The parties’ briefs skirmish over a particular FSIA clause, which says that when a foreign state is allowed to be sued it is liable in the same manner and extent as a private individual would be in like circumstances. In a friend of the court brief filed in the case, the US government says that the “same manner and extent” rule means the lower court should have used state law, meaning California’s—not federal common law—to choose the substantive law of the case. Precedent from the Supreme Court and four other appeals courts supports this, the government says. The heirs agree, saying the appeals court’s wrong approach led it to Spain’s law by reference to a legal text written by scholars called the “Restatement”, which they quote the late Justice Antonin Scalia as having questioned.

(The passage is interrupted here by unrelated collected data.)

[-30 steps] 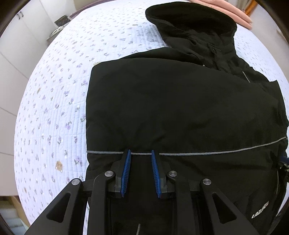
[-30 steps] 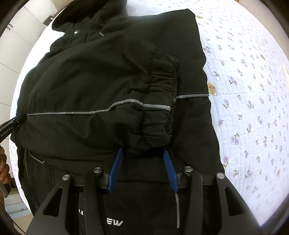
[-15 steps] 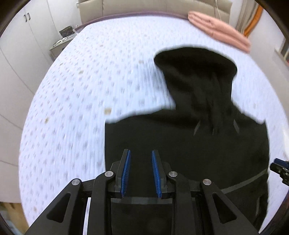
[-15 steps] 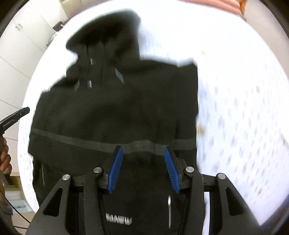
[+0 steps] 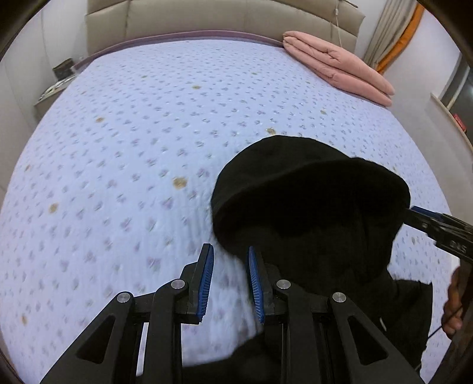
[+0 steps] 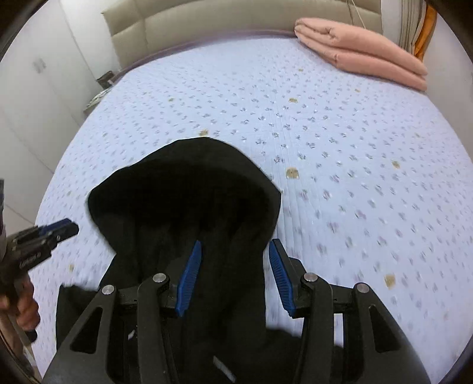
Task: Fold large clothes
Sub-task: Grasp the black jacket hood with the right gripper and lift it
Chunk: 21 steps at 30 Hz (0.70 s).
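Observation:
A black hooded jacket lies on the bed, its hood (image 5: pixel 310 201) toward the headboard and opening upward; the body runs out of view under the grippers. My left gripper (image 5: pixel 230 280) hangs over the quilt just left of the hood's edge, jaws open a little, only quilt showing between them. My right gripper (image 6: pixel 235 277) hovers over the neck below the hood (image 6: pixel 183 192), jaws wider and open, black cloth beneath them but not pinched. Each gripper shows in the other's view: the right gripper (image 5: pixel 437 224) beside the hood's right edge, the left gripper (image 6: pixel 44 236) at its left.
The bed (image 5: pixel 147 133) has a pale quilt with small flowers, bare beyond the hood. A folded pink blanket (image 5: pixel 340 68) lies at the far right corner by the beige headboard (image 5: pixel 224 17). A nightstand (image 5: pixel 56 85) and white wardrobe doors (image 6: pixel 35 73) stand left.
Both grippers have travelled up the jacket from its lower body and sleeve cuff to the hood, rising and tilting up. The far bed and headboard have come into view.

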Motion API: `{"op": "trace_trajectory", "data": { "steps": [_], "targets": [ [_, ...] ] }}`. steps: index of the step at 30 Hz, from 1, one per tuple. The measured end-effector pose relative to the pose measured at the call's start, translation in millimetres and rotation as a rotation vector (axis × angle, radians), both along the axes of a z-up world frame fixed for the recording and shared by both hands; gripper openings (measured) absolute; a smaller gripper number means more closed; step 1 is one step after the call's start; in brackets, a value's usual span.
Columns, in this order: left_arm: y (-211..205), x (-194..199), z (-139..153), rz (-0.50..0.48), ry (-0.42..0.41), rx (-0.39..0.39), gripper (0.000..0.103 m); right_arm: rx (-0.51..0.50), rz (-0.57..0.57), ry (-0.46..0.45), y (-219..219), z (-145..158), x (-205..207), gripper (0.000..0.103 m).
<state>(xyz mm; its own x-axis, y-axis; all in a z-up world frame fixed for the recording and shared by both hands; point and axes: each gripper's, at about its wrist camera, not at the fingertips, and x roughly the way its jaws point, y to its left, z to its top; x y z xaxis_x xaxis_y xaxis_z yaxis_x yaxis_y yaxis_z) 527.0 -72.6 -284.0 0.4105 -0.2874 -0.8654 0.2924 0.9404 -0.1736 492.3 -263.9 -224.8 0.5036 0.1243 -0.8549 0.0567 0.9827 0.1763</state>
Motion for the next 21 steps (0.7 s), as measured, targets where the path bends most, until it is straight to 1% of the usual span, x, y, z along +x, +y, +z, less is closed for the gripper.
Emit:
{"op": "trace_trajectory", "data": {
  "steps": [3,7,8,9,11,13,15,16,17,18,19,21],
  "targets": [
    [-7.3,9.6,-13.4,-0.012,0.016,-0.013,0.025,-0.022,-0.017,0.035,-11.9,-20.4,23.0,0.051],
    [-16.8,19.6,-30.5,-0.022,0.033,0.009,0.025,0.004,-0.004,0.069,-19.3,-45.4,35.5,0.051],
    [-18.3,22.2,-32.7,-0.026,0.062,0.017,0.025,0.004,-0.003,0.067,-22.6,-47.0,36.7,0.050],
    [-19.2,24.9,-34.1,-0.022,0.075,0.022,0.025,0.002,-0.004,0.065,-22.7,-49.5,37.9,0.049],
    [-15.1,20.4,-28.6,-0.007,0.079,0.004,0.025,0.008,-0.007,0.065,-22.6,-52.3,39.8,0.047],
    [-5.8,11.5,-22.0,0.015,0.060,-0.015,0.025,0.012,-0.007,0.058,-22.5,-52.8,39.8,0.044],
    [3.7,2.1,-12.6,0.062,0.030,-0.003,0.026,-0.003,-0.009,0.055,-23.1,-52.4,38.0,0.039],
    [6.2,0.0,-9.8,0.067,0.019,-0.009,0.027,-0.004,-0.007,0.056,-23.8,-51.7,36.8,0.036],
    [8.2,-1.1,-7.2,0.066,0.006,-0.027,0.035,-0.003,-0.006,0.057,-25.3,-52.7,36.4,0.036],
    [8.7,0.8,-7.5,0.068,-0.002,-0.039,0.048,0.000,-0.005,0.059,-26.8,-53.6,35.8,0.036],
    [8.2,3.7,-8.5,0.075,-0.005,-0.041,0.052,0.004,-0.005,0.062,-27.9,-54.7,35.1,0.036],
    [2.9,17.3,-19.5,0.078,0.014,-0.005,0.054,0.023,-0.007,0.069,-30.1,-55.9,33.8,0.036]
  ]
}}
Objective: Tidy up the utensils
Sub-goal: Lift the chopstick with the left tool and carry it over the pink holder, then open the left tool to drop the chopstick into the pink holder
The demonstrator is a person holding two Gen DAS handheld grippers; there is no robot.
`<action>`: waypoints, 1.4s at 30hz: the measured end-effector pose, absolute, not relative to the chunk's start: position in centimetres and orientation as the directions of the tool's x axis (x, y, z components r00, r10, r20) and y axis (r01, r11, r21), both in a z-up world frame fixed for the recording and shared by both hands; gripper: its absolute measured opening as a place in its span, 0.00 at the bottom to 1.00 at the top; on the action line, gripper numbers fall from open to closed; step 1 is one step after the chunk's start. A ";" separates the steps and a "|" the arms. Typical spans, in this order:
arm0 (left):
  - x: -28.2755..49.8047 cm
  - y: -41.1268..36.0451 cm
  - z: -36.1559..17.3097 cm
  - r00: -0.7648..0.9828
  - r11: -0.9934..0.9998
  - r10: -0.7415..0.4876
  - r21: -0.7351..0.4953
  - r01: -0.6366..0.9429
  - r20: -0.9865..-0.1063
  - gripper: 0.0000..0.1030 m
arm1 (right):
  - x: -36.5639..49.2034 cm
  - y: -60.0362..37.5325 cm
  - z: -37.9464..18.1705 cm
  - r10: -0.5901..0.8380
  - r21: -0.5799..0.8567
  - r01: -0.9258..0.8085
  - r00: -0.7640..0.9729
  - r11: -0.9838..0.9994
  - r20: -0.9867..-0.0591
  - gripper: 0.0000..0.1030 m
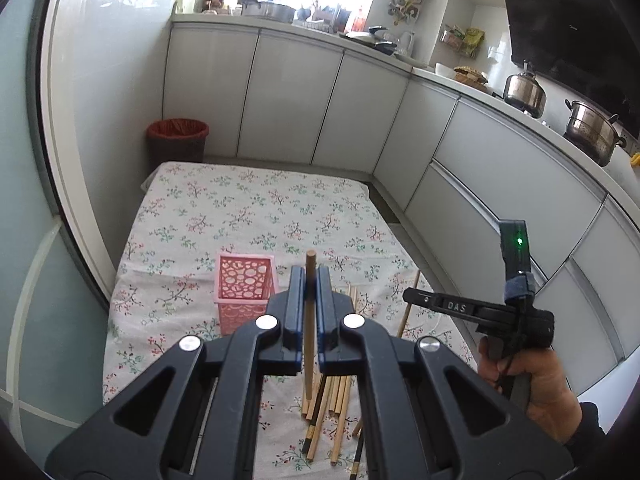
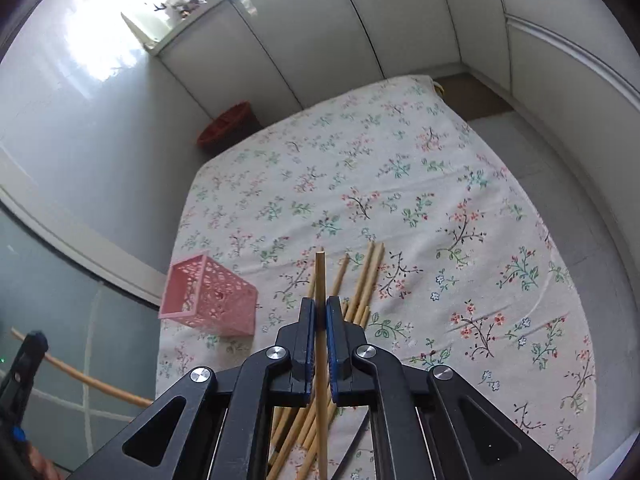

The TBF counters that the Restatement has been adopted in many US states anyway, that a federal choice-of-law rule is appropriate in claims against foreign states given the federal interests involved, and that the FSIA intends uniformity in lawsuits against foreign states, which plaintiffs could upheave if they could “forum shop” to find the state that would allow them the most favorable underlying law. The foundation adds that applying California law would unconstitutionally “trample” its due process rights by depriving it of a painting it has owned under Spanish law since 1999.

Stephen Zack, a lawyer at Boies Schiller Flexner in Miami, who with others is representing the claimants, tells The Art Newspaper that, “We are pleased that the US Supreme Court has agreed to review this miscarriage of justice. State and federal laws and policies, as well as international agreements to which the US and Spain are parties, make it clear that looted artworks should be restored to their rightful owners.”

In a statement, lawyers for TBF—including Thaddeus Stauber, Sarah André and others at Nixon Peabody in Los Angeles—write: “At the conclusion of the case, regardless of which choice-of-law test is applied, the Foundation anticipates that its ownership of the painting—already recognized by the district court and the Ninth Circuit—will be affirmed.”